■ WHAT IS REQUIRED:
Leaving the pictures aside, write out the whole listing below exactly.

■ DATA BELOW:

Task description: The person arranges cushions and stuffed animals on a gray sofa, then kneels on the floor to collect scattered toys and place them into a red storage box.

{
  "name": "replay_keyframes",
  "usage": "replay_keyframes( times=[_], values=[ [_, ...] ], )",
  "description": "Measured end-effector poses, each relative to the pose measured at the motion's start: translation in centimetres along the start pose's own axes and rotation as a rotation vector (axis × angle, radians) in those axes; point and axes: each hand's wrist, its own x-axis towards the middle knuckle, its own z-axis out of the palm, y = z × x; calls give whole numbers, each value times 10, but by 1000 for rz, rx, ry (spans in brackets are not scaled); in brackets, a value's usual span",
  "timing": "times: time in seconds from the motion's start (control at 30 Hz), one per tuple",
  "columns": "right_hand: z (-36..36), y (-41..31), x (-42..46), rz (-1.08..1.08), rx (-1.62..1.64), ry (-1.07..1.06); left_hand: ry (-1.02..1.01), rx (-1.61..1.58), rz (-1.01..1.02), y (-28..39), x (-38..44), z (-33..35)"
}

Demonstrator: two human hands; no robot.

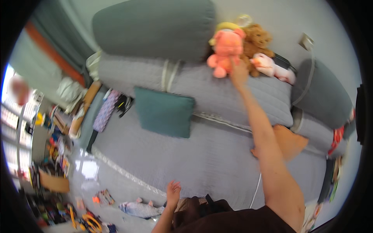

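Observation:
On the top of the sofa's backrest, my right hand (239,72) reaches to a pink plush bear (228,48), its fingers at the toy's lower body. Behind and beside the bear are a yellow plush item (228,26), a brown teddy bear (259,36) and a white-and-pink plush toy (272,68). My left hand (174,190) hangs over the front edge of the seat with its fingers apart and nothing in it. A green cushion (164,112) rests against the backrest, and an orange cushion (288,142) lies partly behind my right forearm.
A grey back cushion (157,29) leans on the wall; another (323,93) stands right. A purple patterned roll (107,110) lies at the seat's left end. On the floor are a fish-shaped plush (142,209), a yellow toy wheel (91,223) and assorted clutter.

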Motion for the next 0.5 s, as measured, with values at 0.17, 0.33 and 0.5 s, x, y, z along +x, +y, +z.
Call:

■ RESPONSE TO THE EXERCISE:
Task description: The person arranges cushions and stuffed animals on a gray sofa, then kneels on the floor to collect scattered toys and place them into a red storage box.

{
  "name": "replay_keyframes",
  "usage": "replay_keyframes( times=[_], values=[ [_, ...] ], )",
  "description": "Measured end-effector poses, each relative to the pose measured at the motion's start: translation in centimetres along the start pose's own axes and rotation as a rotation vector (axis × angle, radians) in those axes; point and axes: each hand's wrist, its own x-axis towards the middle knuckle, its own z-axis out of the palm, y = z × x; calls give whole numbers, each value times 10, but by 1000 for rz, rx, ry (spans in brackets are not scaled); in brackets, a value's usual span",
  "timing": "times: time in seconds from the motion's start (control at 30 Hz), one per tuple",
  "columns": "right_hand: z (-36..36), y (-41..31), x (-42..46), rz (-1.08..1.08), rx (-1.62..1.64), ry (-1.07..1.06); left_hand: ry (-1.02..1.01), rx (-1.61..1.58), rz (-1.01..1.02), y (-28..39), x (-38..44), z (-33..35)"
}

Demonstrator: two human hands; no robot.


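Observation:
On the top of the sofa's backrest, my right hand (239,72) reaches to a pink plush bear (228,48), its fingers at the toy's lower body. Behind and beside the bear are a yellow plush item (228,26), a brown teddy bear (259,36) and a white-and-pink plush toy (272,68). My left hand (174,190) hangs over the front edge of the seat with its fingers apart and nothing in it. A green cushion (164,112) rests against the backrest, and an orange cushion (288,142) lies partly behind my right forearm.
A grey back cushion (157,29) leans on the wall; another (323,93) stands right. A purple patterned roll (107,110) lies at the seat's left end. On the floor are a fish-shaped plush (142,209), a yellow toy wheel (91,223) and assorted clutter.
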
Motion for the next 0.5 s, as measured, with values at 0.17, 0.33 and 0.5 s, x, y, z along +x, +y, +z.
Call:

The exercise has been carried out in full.